Along with the basis expansions, a number of kernel functions (?kernels) are also provided, which support kernel arithmetic to form new kernels. Basic ridge regression functionality (?ridge) is included as well.

Finally, the package provides a recipes-friendly interface, so that these basis expansions can be combined with other transformations and used within the tidymodels framework.

Installation

You can install bases from CRAN:

You can install the development version with

remotes::install_github("CoryMcCartan/bases")

Example: random Fourier features

The basis functions in bases all start with b_ and are designed to work in the same way as built-in basis expansions like bs() or poly(): simply include the function in a model formula.

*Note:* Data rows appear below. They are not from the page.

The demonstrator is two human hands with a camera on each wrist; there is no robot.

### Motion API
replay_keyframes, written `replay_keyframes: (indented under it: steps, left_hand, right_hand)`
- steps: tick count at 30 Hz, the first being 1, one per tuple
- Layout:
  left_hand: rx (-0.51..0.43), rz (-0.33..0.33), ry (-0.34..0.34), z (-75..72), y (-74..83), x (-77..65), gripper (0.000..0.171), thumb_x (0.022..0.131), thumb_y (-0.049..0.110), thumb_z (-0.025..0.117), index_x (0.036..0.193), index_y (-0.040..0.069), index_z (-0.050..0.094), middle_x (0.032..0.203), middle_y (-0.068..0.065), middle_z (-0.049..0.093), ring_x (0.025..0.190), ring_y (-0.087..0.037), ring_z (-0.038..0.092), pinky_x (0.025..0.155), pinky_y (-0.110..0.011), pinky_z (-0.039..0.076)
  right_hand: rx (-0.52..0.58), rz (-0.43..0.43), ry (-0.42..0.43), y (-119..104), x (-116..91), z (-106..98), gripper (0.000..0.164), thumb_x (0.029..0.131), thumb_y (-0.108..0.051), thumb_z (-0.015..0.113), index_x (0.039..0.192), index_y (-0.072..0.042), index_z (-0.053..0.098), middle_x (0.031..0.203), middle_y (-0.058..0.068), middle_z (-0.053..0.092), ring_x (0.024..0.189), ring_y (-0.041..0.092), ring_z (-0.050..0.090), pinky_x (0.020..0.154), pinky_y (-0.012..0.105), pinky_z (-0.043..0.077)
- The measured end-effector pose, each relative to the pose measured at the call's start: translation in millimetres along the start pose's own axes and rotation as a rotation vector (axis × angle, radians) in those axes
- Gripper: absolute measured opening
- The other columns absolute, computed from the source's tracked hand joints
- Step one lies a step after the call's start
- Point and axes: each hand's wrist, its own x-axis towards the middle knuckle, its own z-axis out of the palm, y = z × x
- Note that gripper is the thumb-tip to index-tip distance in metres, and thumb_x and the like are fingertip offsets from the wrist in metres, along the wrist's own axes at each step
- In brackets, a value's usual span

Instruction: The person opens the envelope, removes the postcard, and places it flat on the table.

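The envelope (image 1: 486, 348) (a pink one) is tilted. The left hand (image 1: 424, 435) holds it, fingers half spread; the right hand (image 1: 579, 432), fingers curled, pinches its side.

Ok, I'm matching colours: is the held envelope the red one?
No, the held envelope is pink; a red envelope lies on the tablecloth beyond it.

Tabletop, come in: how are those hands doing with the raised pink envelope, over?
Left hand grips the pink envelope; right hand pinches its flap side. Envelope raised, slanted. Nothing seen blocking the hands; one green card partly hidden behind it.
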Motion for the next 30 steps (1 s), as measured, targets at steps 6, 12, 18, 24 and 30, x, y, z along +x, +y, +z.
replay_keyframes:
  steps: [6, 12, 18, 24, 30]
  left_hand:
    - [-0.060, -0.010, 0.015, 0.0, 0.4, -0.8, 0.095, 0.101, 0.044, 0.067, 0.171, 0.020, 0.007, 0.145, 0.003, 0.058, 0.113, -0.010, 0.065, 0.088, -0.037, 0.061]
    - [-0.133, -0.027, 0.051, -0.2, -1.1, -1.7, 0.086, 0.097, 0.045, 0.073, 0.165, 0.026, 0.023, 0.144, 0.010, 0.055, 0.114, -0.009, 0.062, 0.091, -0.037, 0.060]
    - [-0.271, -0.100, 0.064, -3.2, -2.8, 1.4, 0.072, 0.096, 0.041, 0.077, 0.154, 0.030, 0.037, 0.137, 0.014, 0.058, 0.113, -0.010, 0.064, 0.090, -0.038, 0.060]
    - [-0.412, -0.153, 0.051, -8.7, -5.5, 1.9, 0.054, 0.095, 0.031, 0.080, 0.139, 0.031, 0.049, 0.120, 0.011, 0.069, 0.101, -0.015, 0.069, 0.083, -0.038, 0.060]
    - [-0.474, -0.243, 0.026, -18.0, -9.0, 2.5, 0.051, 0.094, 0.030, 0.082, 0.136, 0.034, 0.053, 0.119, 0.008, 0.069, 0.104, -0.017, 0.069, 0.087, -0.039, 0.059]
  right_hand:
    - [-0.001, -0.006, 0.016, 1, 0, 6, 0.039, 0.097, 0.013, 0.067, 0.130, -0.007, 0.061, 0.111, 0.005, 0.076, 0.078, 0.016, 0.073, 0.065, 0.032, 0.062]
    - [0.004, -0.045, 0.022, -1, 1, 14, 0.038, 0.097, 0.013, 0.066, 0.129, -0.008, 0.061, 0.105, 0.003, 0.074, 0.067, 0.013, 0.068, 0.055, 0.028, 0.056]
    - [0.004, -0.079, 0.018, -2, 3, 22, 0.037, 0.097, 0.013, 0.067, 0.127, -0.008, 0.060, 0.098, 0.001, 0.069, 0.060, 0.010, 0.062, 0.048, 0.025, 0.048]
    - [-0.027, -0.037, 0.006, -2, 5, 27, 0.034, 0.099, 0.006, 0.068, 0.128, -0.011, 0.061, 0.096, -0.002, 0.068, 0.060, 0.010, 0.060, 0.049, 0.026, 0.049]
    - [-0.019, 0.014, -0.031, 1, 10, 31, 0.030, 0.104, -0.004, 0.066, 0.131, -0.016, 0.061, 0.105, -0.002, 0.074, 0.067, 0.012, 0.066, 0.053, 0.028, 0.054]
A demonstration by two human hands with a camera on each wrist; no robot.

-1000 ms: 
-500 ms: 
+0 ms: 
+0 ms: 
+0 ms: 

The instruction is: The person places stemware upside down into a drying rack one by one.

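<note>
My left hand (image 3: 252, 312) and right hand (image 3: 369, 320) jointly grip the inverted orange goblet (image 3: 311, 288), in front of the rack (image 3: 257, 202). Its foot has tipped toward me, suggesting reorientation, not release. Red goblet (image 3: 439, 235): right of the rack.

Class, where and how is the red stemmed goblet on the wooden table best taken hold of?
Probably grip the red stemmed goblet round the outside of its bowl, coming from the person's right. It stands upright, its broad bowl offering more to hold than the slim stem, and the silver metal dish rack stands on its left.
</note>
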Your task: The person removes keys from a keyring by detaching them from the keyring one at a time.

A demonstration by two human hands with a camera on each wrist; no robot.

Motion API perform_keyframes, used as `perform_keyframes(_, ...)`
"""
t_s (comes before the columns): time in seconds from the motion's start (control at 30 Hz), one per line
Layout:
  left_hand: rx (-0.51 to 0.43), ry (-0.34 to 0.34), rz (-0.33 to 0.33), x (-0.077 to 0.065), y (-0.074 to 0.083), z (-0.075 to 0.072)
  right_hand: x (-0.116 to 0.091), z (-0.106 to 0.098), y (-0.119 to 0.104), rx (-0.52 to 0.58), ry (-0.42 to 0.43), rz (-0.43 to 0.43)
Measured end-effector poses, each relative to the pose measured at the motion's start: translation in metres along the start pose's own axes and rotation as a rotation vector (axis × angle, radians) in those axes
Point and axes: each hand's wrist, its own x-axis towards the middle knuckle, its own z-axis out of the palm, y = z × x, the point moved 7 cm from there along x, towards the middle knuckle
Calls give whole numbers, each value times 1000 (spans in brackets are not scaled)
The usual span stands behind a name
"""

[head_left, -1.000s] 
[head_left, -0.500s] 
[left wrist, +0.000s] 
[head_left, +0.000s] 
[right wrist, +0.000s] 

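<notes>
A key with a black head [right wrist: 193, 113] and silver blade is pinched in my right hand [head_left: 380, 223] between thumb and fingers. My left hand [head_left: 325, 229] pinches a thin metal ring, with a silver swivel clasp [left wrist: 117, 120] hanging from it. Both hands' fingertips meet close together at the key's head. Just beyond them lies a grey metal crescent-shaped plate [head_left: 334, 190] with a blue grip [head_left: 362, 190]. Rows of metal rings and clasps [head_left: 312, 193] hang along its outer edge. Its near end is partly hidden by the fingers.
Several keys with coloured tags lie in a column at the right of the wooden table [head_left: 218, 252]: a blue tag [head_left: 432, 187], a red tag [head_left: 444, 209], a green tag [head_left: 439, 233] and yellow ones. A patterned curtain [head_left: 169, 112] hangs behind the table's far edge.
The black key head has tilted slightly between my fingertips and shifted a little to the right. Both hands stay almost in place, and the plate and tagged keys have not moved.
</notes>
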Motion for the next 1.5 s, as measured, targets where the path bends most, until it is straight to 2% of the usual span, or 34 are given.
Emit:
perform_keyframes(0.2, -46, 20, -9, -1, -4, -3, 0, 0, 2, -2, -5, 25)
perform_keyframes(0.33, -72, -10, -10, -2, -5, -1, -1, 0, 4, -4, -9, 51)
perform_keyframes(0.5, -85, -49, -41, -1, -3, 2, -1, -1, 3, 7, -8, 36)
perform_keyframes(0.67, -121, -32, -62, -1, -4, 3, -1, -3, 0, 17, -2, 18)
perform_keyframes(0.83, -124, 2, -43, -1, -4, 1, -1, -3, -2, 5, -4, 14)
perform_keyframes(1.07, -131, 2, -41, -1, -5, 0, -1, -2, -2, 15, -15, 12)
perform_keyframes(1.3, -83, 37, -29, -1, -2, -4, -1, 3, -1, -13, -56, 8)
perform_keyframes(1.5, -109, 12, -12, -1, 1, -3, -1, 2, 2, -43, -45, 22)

So fitting an approximate kernel regression with random Fourier features is as simple as wrapping the relevant variables in a call to the corresponding basis function, b_rff(). The default kernel is a Gaussian/RBF kernel with length scale 1 which is applied to predictors after rescaling them to have unit variance.

library(bases)

# Box & Jenkins (1976) sales data
x = 1:150
y = as.numeric(BJsales) 

lm(y ~ b_rff(x, p = 5)) # 5 random features
#> 
#> Call:
#> lm(formula = y ~ b_rff(x, p = 5))
#> 
#> Coefficients:
#>      (Intercept)  b_rff(x, p = 5)1  b_rff(x, p = 5)2  b_rff(x, p = 5)3  
#>         -1821607             12882             33383            -35639  
#> b_rff(x, p = 5)4  b_rff(x, p = 5)5  
#>            88853           4123981

You can provide a different kernel = argument to switch kernels. Many common kernels are provided with the package; see ?kernels.

b_rff(x, kernel = k_matern(scale = 0.1, nu = 5/2))
b_rff(x, kernel = k_rq(scale = 2, alpha = 2))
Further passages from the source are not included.